$_Get['id'] Security In Accessrules

Yii 1.1 General Discussion
1

So I have the following code in Users Controller:


public function accessRules()

	{

                        array('allow',

                                'actions'=>array('update', 'delete', 'view', 'statusChange'),

                                'users'=>array('@'),

                                'expression'=>'Users::model()->userManagementPermissions($_GET["id"])',

                        ),

		);

	}

And here is the function in the Users model as used in the above expression:


public function userManagementPermissions($id)

        {

                if(Yii::app()->user->user_permissions == 3){

                    return true;

                }

                else if (Yii::app()->user->user_permissions == 2){

                    //gettin the user_client_id value from the logged CompanyAdmin

                    $cAdminClient = $this->getClientId(Yii::app()->user->id);


                    //getting the user_client_id from the user being modified. Super Admins excluded.

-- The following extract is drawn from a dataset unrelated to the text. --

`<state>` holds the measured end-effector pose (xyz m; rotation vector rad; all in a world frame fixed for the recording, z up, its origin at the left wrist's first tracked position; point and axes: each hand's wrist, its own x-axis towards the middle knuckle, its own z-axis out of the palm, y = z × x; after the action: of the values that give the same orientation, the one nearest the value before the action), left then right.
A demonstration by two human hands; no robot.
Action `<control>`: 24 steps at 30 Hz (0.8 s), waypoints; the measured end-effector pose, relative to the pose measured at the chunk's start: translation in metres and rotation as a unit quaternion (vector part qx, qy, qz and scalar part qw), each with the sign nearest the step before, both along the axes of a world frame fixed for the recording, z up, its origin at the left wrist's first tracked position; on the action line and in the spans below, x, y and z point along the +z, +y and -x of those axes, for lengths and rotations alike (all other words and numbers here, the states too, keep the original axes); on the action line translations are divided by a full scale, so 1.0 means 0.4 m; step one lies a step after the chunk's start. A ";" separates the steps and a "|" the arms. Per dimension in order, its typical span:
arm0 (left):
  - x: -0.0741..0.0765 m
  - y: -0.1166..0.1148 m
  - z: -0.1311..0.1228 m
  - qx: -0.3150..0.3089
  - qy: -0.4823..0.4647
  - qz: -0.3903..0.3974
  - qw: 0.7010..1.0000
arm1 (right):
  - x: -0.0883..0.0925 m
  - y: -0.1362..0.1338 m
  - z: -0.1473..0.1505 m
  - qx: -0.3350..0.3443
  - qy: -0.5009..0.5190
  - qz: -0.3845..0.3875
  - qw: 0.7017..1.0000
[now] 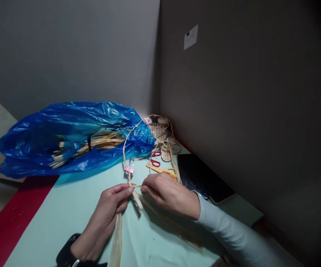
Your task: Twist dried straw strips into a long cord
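Flat, dry straw strips point(117, 240) on the matte green table point(66, 218) join a thin twisted cord point(125, 146) held by a pink clip point(129, 169). Just below the clip, our left hand point(105, 218) pinches the strips, fingers curled. Our right hand point(168, 194) pinches a thin strand just right of there. A crinkly blue bag point(66, 126) lies left of the clip and red scissors point(155, 162) right of it.

Thin braided cord of pale tan dried leaf point(125, 148), arching up off the mint-green tabletop point(66, 207), small pink binder clip point(129, 169) clamped at its lower end, loose flat strips point(137, 198) below, pinched between my left hand point(105, 218) and right hand point(168, 193), one broad strip point(117, 241) trailing toward me.
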<state>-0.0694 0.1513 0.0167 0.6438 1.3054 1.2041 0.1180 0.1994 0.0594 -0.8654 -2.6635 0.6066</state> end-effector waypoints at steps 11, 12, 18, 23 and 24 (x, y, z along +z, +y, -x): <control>-0.024 -0.003 0.003 0.016 -0.040 0.014 0.999 | -0.084 -0.057 0.061 0.169 -0.042 -0.168 0.970; -0.021 -0.003 0.005 0.012 -0.044 0.011 0.999 | -0.089 -0.059 0.063 0.165 -0.042 -0.179 0.969; -0.013 0.000 0.018 -0.022 -0.048 0.000 0.999 | -0.101 -0.067 0.065 0.146 -0.050 -0.230 0.961; -0.013 0.000 0.023 -0.018 -0.047 0.024 0.998 | -0.115 -0.080 0.082 0.162 -0.063 -0.274 0.946; -0.012 -0.001 0.024 -0.019 -0.042 0.029 0.999 | -0.117 -0.081 0.086 0.168 -0.060 -0.281 0.943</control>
<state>-0.0789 0.1510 0.0120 0.5671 1.2473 1.1473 0.0838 0.1669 0.0128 -0.2963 -2.8749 -0.1637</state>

                    $userClient = Yii::app()->db->createCommand()

                        ->select('user_client_id')

                        ->from('users')

                        ->where('user_id=:id', array(':id'=>$id))

                        ->andWhere('user_permisions<>3')

                        ->queryRow();


                    if($userClient['user_client_id'] == $cAdminClient)

                        return true;    //users belong to the same group, permissions granted

                    else

                        return false;

                } else {    //user permission level is 1

                    return false;

                }

        }

Now this code works perfectly. However, there is a security issue.

For example, if the URL is like this: /index.php?r=users/update&id=55 , this would work.

However, if the logged user cuts the URL and does something like this: /index.php?r=users/update , then I get the following error:

[b]PHP notice

Undefined index: id [/b]

This is because $_GET[‘id’] is not defined in the URL and cannot be used in the expression:


'expression'=>'Users::model()->userManagementPermissions($_GET["id"])'

How can I solve this?

Thank you in advance!

2

I think you may use


$_REQUEST['id']
3

Hi

use


'expression'=>'Users::model()->userManagementPermissions(Yii::app()->request()->getQuery("id"))',
4

Also if you want extra security or another handle then


public function userManagementPermissions($id=null) {

if ($id===null)

  throw new CHttpException(403, 'Invalid request');

...

...

In this way you could display the apropriate message you want

5

This solved my problem. But it should be


Yii::app()->request

instead of


Yii::app()->request()

.

Thank you for your answers guys.

6

Yes, Yii has internal mechanism that permits you to use methods like variable. for example


Yii::app()->request->getQuery("id")

is equivalent with


Yii::app()->getRequest()->getQuery("id")

So, You are right! thanks for your voting, you requite :)

7

Another potential error…

If someone were to edit the url and rather than omitting the id, they changed it instead to a value that doesn’t exist, like: /index.php?r=users/update&id=555555555555555

then the line below is going to give you an error because a row was never returned from the query:


if($userClient['user_client_id'] == $cAdminClient)

You need to check that $userClient has data or the key ‘user_client_id’ won’t exist.


if($userClient && $userClient['user_client_id'] == $cAdminClient)

or


if(isset($userClient['user_client_id']) && $userClient['user_client_id'] == $cAdminClient)

Also, do you need the querystring at all?

You said the code is in your users model, so when updating etc, shouldn’t ‘user_id’ ($id) be available as $this->user_id ??